The new methodology uses the marginal cost or latest cost conditions reflected in the interest
rate given by the banks for obtaining funds (from deposits and while borrowing from RBI)
while setting their lending rate
Why the MCLR reform?
At present, the banks are slightly slow to change their interest rate in accordance with repo
rate change by the RBI. Commercial banks are significantly depending upon the RBIs LAF
repo to get short term funds. But they are reluctant to change their individual lending rates
and deposit rates with periodic changes in repo rate.
Whenever the RBI is changing the repo rate, it was verbally compelling banks to make
changes in their lending rate. The purpose of changing the repo is realized only if the banks
are changing their individual lending and deposit rates.
Implication on monetary policy
Now, the novel element of the MCLR system is that it facilitates the so called monetary
transmission. It is mandatory for banks to consider the repo rate while calculating their
MCLR.
The RBI calls the effective passing of repo rate change into interest rate change by the
banking system as an important part of monetary transmission. Monetary transmission in
complete sense is the way in which a monetary policy signal (like a repo rate cut) is passed
into the economy in producing the set objectives.
Take the case of a repo rate reduction by the RBI. It is aimed to reduce overall interest rate in
the economy and thus promoting loans for consumption and investment. This consumption
and investment boost will be realized only if banks are cutting interest rate in response to the
reduced repo rate.
Previously under the base rate system, banks were changing the base rate, only occasionally.
They waited for long time or waited for large repo cuts to bring corresponding reduction in
their base rate. Now with MCLR, banks are obliged to readjust interest rate monthly. This
means that such quick revision will encourage them to consider the repo rate changes.
The concept of marginal is important to understand MCLR. In economics sense, marginal
means the additional or changed situation. While calculating the lending rate, banks have to
consider the changed cost conditions or the marginal cost conditions. For banks, what are the
costs for obtaining funds? It is basically the interest rate given to the depositors (often
referred as cost for the funds). The MCLR norm describes different components of marginal

costs. A novel factor is the inclusion of interest rate given to the RBI for getting short term
funds the repo rate in the calculation of lending rate.
Following are the main components of MCLR.

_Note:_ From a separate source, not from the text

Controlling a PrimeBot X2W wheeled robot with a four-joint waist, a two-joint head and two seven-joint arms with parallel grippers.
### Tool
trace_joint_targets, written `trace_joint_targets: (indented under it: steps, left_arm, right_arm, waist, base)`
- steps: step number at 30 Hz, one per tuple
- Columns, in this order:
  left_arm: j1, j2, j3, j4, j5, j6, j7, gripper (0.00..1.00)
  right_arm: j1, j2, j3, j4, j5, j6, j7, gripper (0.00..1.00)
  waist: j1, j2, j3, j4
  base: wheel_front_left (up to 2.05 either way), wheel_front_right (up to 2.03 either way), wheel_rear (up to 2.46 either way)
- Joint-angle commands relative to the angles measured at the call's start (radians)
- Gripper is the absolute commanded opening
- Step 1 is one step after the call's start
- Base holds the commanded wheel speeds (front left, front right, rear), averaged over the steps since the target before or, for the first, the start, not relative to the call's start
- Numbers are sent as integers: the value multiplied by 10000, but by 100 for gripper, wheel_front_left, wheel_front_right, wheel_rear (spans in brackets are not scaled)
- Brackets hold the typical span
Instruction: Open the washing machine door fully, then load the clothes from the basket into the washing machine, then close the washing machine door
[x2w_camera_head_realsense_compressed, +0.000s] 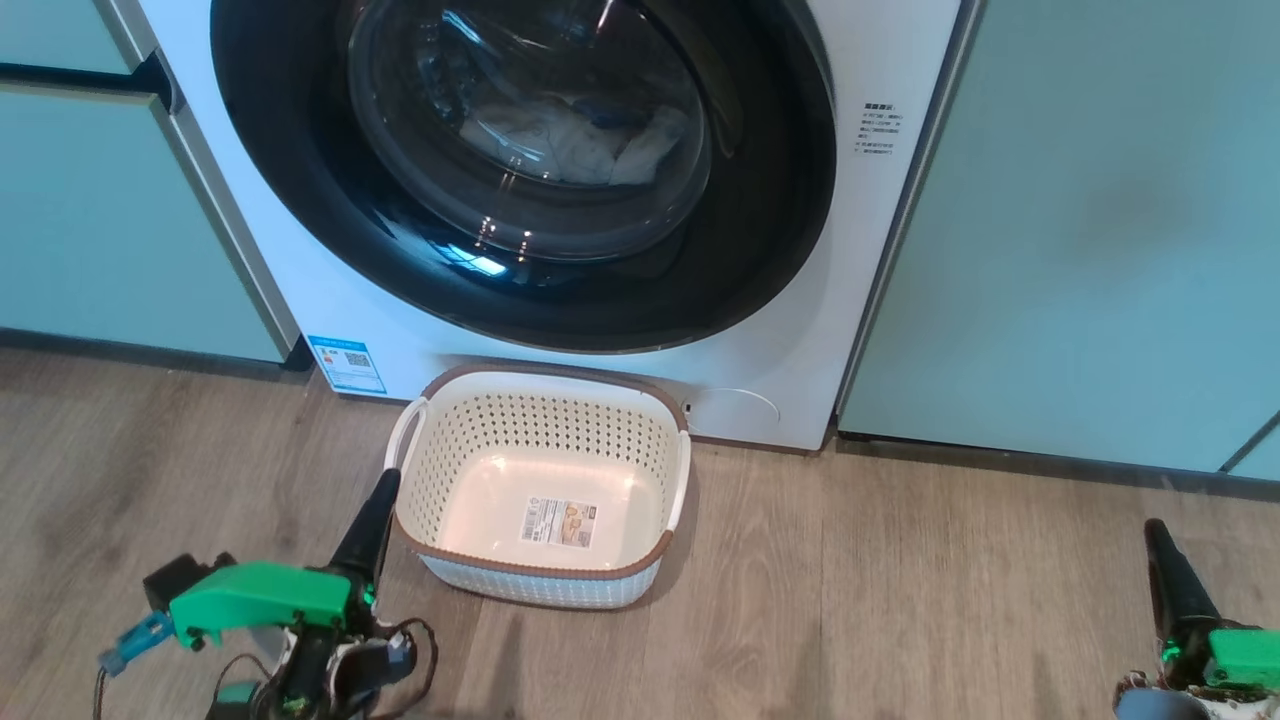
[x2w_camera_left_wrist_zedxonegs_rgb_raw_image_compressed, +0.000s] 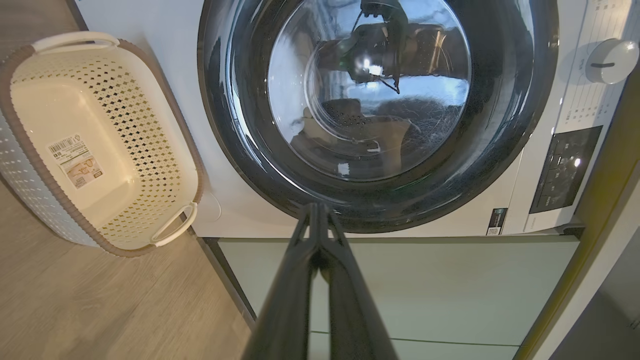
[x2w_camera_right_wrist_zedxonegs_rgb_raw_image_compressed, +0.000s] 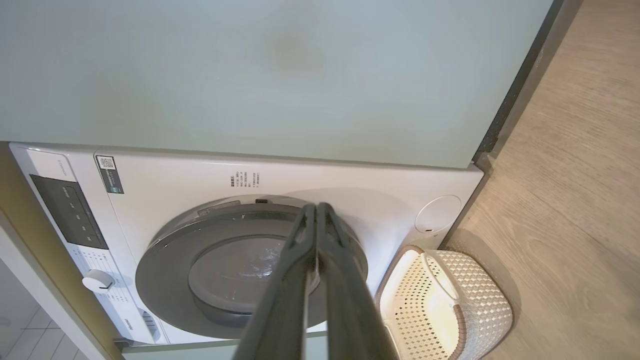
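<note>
Door (x2w_camera_head_realsense_compressed: 520, 300) closed, clothes (x2w_camera_head_realsense_compressed: 575, 140) visible through it. Basket (x2w_camera_head_realsense_compressed: 540, 430) stands before it. Left gripper (x2w_camera_head_realsense_compressed: 386, 480) and right gripper (x2w_camera_head_realsense_compressed: 1155, 530) clenched.

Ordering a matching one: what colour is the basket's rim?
Brown, on the cream perforated basket; clearest in the head view.

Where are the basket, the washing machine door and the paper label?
basket (x2w_camera_head_realsense_compressed: 540, 425): head view, perforated back wall.
washing machine door (x2w_camera_head_realsense_compressed: 530, 130): head view, glass bowl at its centre.
paper label (x2w_camera_head_realsense_compressed: 560, 522): head view, its middle.
</note>
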Motion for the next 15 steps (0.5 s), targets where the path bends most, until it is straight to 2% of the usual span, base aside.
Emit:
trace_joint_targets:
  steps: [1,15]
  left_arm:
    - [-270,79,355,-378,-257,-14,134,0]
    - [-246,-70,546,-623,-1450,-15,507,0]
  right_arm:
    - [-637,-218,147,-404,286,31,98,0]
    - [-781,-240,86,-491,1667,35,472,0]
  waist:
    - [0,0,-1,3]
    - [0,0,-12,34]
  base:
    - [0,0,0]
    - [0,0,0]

1. Marginal cost of funds;
2. Negative carry on account of CRR;
3. Operating costs;
4. Tenor premium.
Negative carry on account of CRR: is the cost that the banks have to incur while keeping
reserves with the RBI. The RBI is not giving an interest for CRR held by the banks. The cost
of such funds kept idle can be charged from loans given to the people.
Operating cost: is the operating expenses incurred by the banks
Tenor premium: denotes that higher interest can be charged from long term loans
Marginal Cost: The marginal cost that is the novel element of the MCLR. The marginal cost
of funds will comprise of Marginal cost of borrowings and return on networth. According to
the RBI, the Marginal Cost should be charged on the basis of following factors:
1. Interest rate given for various types of deposits- savings, current, term deposit,
foreign currency deposit
2. Borrowings Short term interest rate or the Repo rate etc., Long term rupee
borrowing rate
3. Return on networth in accordance with capital adequacy norms.

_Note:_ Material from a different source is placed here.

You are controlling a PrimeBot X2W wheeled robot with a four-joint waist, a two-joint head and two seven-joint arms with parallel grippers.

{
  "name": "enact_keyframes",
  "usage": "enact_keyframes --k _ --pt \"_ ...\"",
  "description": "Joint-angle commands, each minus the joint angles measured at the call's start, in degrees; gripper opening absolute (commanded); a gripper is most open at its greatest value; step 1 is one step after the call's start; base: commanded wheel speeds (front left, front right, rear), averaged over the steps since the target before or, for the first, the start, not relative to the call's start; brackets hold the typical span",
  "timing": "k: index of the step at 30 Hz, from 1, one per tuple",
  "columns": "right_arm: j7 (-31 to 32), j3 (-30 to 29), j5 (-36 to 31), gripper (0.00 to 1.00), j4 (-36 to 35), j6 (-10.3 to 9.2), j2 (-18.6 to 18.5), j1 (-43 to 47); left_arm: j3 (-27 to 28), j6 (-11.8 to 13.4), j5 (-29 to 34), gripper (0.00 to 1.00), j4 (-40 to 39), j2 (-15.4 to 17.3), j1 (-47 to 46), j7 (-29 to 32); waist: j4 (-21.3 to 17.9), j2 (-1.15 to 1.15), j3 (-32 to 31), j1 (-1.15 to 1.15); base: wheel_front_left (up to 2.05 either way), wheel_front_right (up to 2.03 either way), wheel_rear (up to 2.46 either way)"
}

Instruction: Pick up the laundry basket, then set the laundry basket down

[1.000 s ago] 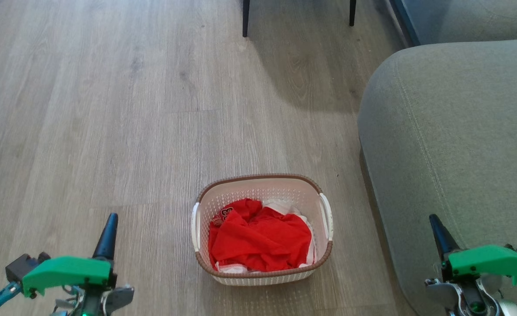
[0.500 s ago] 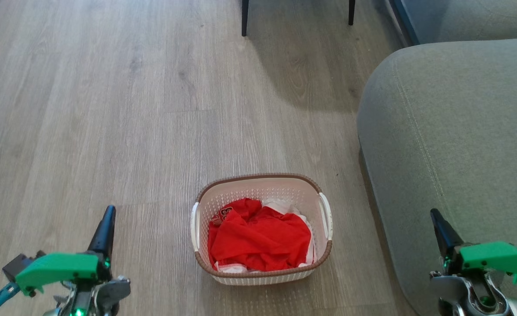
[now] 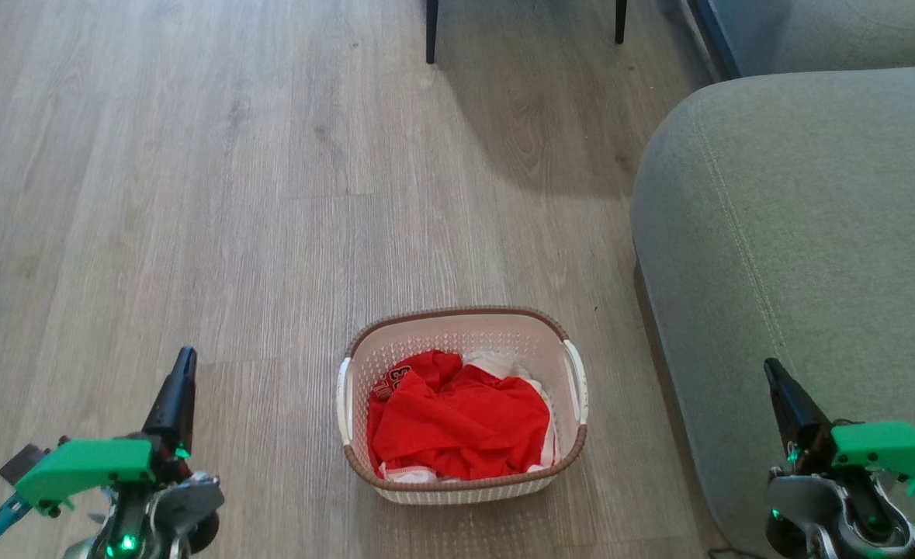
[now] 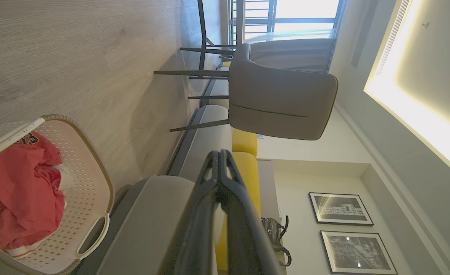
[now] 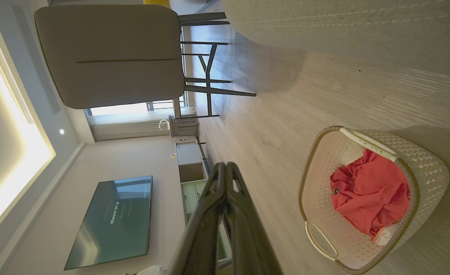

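Note:
The laundry basket stands on the wooden floor at the lower middle of the head view, cream-white and perforated, with a brown rim and a white handle on each short side. Red and white clothes lie in it. It also appears in the left wrist view, laundry basket, and in the right wrist view, laundry basket. My left gripper hovers well to the basket's left, shut on nothing. My right gripper hovers to the basket's right, over the sofa's edge, also shut and holding nothing. Both stand apart from the basket.
A grey sofa fills the right side, close beside the basket. Dark chair legs stand at the far end of the floor, belonging to a grey chair. Open wooden floor spreads left and ahead.
Both grippers have moved up the head view, away from its bottom edge, the left one drifting slightly leftward. The basket has stayed where it was.

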Motion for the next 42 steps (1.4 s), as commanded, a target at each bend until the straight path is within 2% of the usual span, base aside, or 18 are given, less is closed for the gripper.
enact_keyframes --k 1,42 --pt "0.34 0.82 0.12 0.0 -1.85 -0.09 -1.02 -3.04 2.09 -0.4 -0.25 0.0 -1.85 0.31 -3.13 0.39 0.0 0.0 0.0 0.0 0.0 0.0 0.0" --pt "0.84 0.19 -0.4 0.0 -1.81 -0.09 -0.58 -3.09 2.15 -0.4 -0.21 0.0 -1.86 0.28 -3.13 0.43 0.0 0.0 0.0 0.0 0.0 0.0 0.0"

The marginal cost of borrowings shall have a weightage of 92% of Marginal Cost of
Funds while return on networth will have the balance weightage of 8%.
In essence, the MCLR is determined largely by the marginal cost for funds and
especially by the deposit rate and by the repo rate. Any change in repo rate brings
changes in marginal cost and hence the MCLR should also be changed.

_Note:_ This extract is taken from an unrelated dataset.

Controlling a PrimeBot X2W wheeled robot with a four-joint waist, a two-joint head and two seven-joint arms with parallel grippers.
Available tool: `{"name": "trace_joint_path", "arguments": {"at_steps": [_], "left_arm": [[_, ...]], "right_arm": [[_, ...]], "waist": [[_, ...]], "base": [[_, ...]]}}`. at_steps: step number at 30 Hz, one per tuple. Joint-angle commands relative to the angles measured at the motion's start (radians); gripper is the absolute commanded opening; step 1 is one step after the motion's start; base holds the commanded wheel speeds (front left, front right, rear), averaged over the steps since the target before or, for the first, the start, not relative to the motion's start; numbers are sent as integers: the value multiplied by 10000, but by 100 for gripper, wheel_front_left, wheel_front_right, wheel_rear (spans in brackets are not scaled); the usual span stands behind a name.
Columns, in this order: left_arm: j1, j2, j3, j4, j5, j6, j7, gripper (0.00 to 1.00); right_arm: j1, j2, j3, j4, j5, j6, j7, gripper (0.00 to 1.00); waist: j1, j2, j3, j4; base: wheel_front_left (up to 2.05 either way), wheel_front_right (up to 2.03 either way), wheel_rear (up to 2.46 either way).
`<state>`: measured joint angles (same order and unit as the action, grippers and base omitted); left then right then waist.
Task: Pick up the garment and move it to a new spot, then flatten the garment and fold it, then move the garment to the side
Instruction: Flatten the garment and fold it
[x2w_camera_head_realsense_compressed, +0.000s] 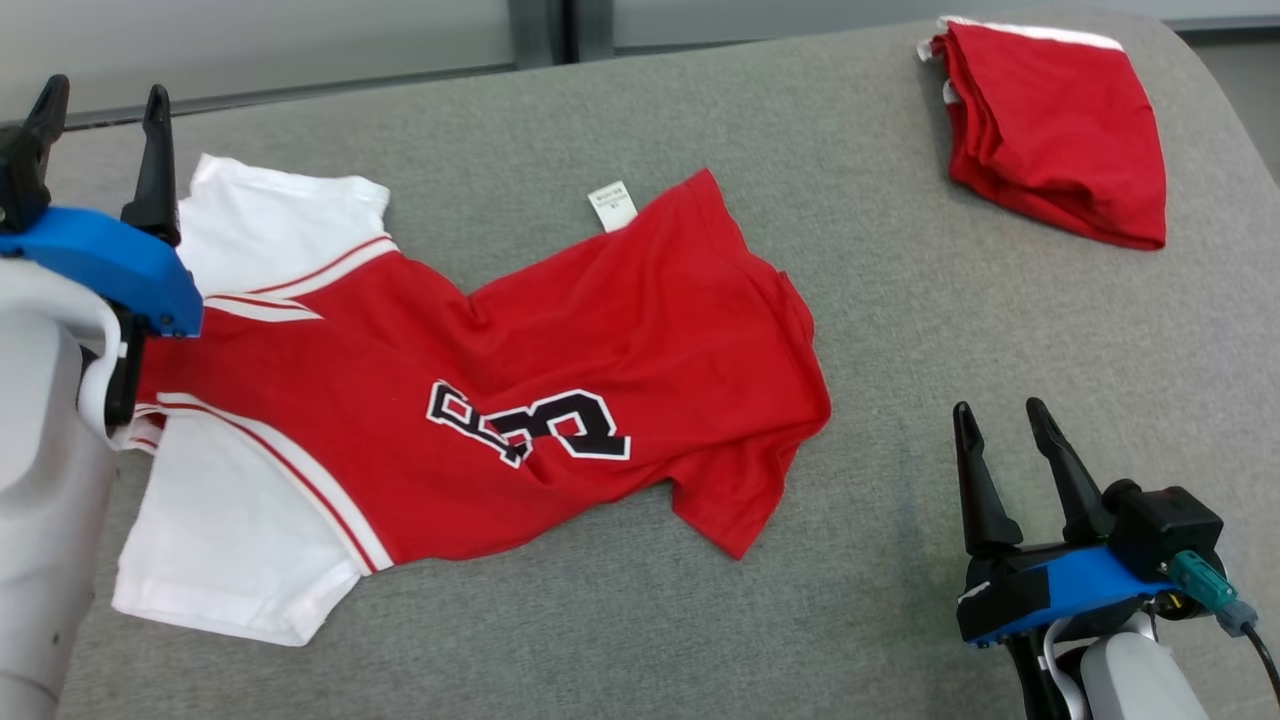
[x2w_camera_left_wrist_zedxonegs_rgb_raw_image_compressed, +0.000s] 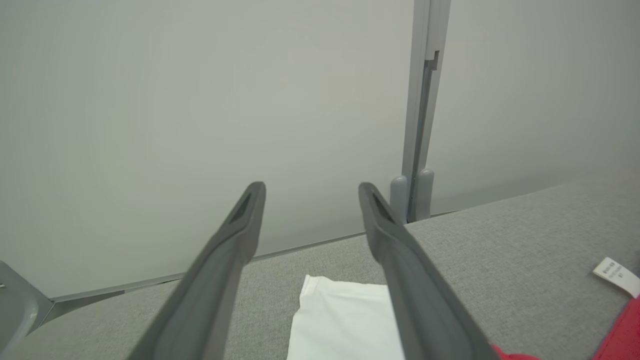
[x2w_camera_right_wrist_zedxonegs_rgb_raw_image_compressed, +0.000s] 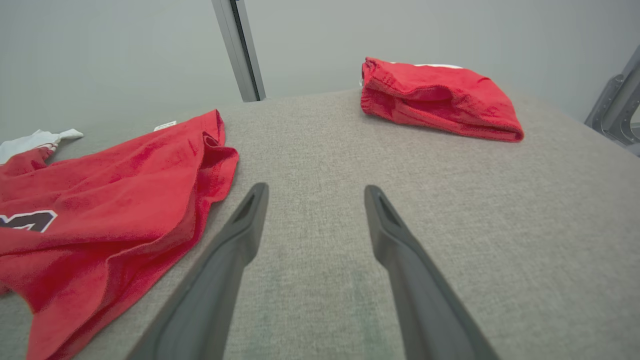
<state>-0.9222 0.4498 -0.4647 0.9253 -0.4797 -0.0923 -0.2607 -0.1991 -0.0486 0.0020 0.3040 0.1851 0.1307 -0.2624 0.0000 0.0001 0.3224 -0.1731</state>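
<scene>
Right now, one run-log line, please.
left gripper: open, by white sleeve | right gripper: open, over grey surface | red-and-white jersey: wrinkled, unfolded | folded red garment: far right

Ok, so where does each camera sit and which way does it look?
Head view: on the robot's head, looking down at the table, the shirt and the folded red cloth; left fingers and right fingers show, open.
Left wrist view: on the left wrist, looking along the left fingers over the shirt's white sleeve toward the wall.
Right wrist view: on the right wrist, looking along the right fingers at the folded red cloth.
Shared: head and right wrist views both show the shirt.
</scene>
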Motion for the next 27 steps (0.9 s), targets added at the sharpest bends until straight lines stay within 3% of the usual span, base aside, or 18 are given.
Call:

According to the RBI guideline, actual lending rates will be determined by adding the
components of spread to the MCLR. Spread means that banks can charge higher interest rate
depending upon the riskiness of the borrower.
Powerful element of the MCLR system form the monetary policy angle is that banks have to
revise their marginal cost on a monthly basis. According to the RBI guideline, Banks will
review and publish their MCLR of different maturities every month on a pre-announced
date. Such a monthly revision will compel the banks to consider the change in repo rate
change if any made by the RBI during the month.

Regarding the status-quo of base rate, the initial guidelines from the RBI indicate that the
Base rate will be replaced by the MCLR. Existing loans and credit limits linked to the Base
Rate may continue till repayment or renewal, as the case may be. Existing borrowers will also
have the option to move to the Marginal Cost of Funds based Lending Rate (MCLR) linked
loan at mutually acceptable terms.
How MCLR is different from base rate?
The base rate or the standard lending rate by a bank is calculated on the basis of the following
factors:
1. Cost for the funds (interest rate given for deposits),
2. Operating expenses,
3. Minimum rate of return (profit), and
4. Cost for the CRR (for the four percent CRR, the RBI is not giving any interest to the
banks)
On the other hand, the MCLR is comprised of the following are the main components.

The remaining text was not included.